L'automate de Nuremberg - Day, Thomas

Nous sommes en 1824 et l'empereur Napoléon triomphe. Victorieux sur tous les fronts, il vient de prendre Moscou au terme d'une deuxième campagne de Russie nettement plus réussie que la première. Défait, le tsar Alexandre se prépare à l'exil. L'un de ses derniers gestes consiste à accorder la liberté à Melchior Hauser, un automate joueur d'échecs doué de raison. Celui-ci décide de se rendre à Nuremberg, auprès de son créateur, le génial Viktor Hauser. Il n'a qu'une question à lui poser : « Ai-je une âme, Père ? »

Le cadre de ce roman, qui imagine une Europe redessinée par les armées napoléoniennes, est planté avec ce qu'il faut de détails pour être crédible sans pour autant étouffer l'histoire qui s'y déroule, un équilibre auquel ne parviennent pas toujours les romanciers qui se piquent d'uchronie. Avec un certain cynisme, Thomas Day montre que peu importe qui gagne les guerres : injustices, inégalités et préjugés perdurent quoi qu'il arrive, et la colonisation de l'Afrique ne sera pas moins atroce dans ce monde qu'elle l'a été dans le nôtre.

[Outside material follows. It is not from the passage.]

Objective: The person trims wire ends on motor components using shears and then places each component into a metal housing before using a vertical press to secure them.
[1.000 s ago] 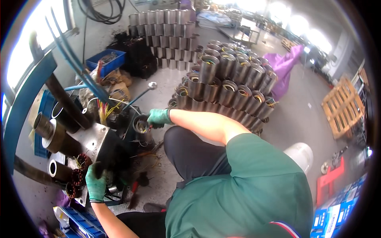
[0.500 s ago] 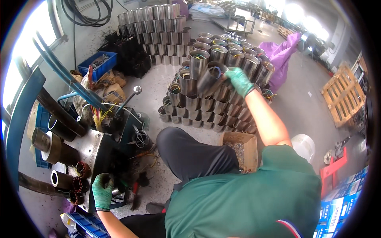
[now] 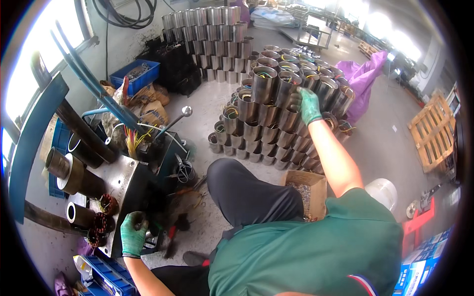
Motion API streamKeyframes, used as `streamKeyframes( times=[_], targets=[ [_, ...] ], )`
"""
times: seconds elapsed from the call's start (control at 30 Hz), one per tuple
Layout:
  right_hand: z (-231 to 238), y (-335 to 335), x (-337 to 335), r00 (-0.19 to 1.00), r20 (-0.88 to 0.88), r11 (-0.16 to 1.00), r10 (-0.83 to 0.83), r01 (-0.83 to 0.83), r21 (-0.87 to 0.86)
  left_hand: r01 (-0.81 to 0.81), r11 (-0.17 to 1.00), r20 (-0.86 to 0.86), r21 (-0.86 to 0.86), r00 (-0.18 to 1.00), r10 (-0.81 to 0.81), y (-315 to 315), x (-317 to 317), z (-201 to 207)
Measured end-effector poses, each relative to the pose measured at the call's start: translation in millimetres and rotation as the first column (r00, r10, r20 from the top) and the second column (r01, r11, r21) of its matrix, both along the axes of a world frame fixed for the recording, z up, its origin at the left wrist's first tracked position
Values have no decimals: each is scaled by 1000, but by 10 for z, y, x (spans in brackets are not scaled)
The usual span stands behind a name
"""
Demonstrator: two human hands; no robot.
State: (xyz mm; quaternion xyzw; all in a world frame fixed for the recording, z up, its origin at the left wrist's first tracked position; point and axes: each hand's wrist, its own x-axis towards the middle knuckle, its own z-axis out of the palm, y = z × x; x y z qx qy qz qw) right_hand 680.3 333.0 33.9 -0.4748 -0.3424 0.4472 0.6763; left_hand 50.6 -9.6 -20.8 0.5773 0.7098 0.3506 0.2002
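My right hand (image 3: 308, 105), in a green glove with darkened fingers, is at the right side of an open-topped steel cylinder (image 3: 288, 89). Its fingers press against the cylinder wall near the rim. The cylinder stands upright on the front of a stepped stack of similar cylinders (image 3: 269, 116), many with coloured wires inside. Low on the left, my left hand (image 3: 134, 235), gloved the same way, is curled beside the metal bench (image 3: 124, 181). What its fingers hold, if anything, cannot be made out. Wound coil rings (image 3: 102, 222) and a grey tube (image 3: 79, 215) sit close by on the bench.
A blue press frame (image 3: 42, 143) rises at the left, with a ball-ended lever (image 3: 186, 111). A cardboard box (image 3: 318, 191) of small pieces lies by my knee. Behind are more stacked cylinders (image 3: 212, 47) and a blue crate (image 3: 140, 77); a wooden pallet (image 3: 432, 132) leans at right.
The steel cylinder in my right hand was tilted and blurred in front of the stack; now it stands upright on it. My left hand stays by the bench. The view has shifted slightly.
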Motion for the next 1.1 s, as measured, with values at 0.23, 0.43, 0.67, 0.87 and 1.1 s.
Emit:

Melchior est un protagoniste bien campé. La majeure partie du récit se compose d'extraits de son journal, ce qui permet de saisir son état d'esprit et sa soif de réponses. Comme une variation moderne de Frankenstein, ou un Blade Runner mâtiné de steampunk, l'intrigue le confronte à plusieurs points de vue sur sa nature, certains le considérant comme une simple machine et d'autres lui accordant quasiment une place au sein de l'humanité. Le clin d'œil à la cause célèbre de Kaspar Hauser (qui a réellement existé) et l'introduction d'un antagoniste déterminé à l'éliminer ajoutent de la tension au récit et approfondissent la réflexion sur la nature humaine en offrant des contrepoints au personnage principal.

C'est une riche idée de la part du Bélial' que de rééditer ce court roman de Thomas Day paru à l'origine dans les pages de la revue Bifrost. Son seul défaut pourrait bien être sa concision : en l'espace d'à peine 128 pages, il brasse des thèmes si nombreux et profonds qu'il est difficile de ne pas en ressortir avec un petit goût d'inachevé. C'est un livre qui pose davantage de questions qu'il n'offre de réponses, sans que ce soit nécessairement une mauvaise chose.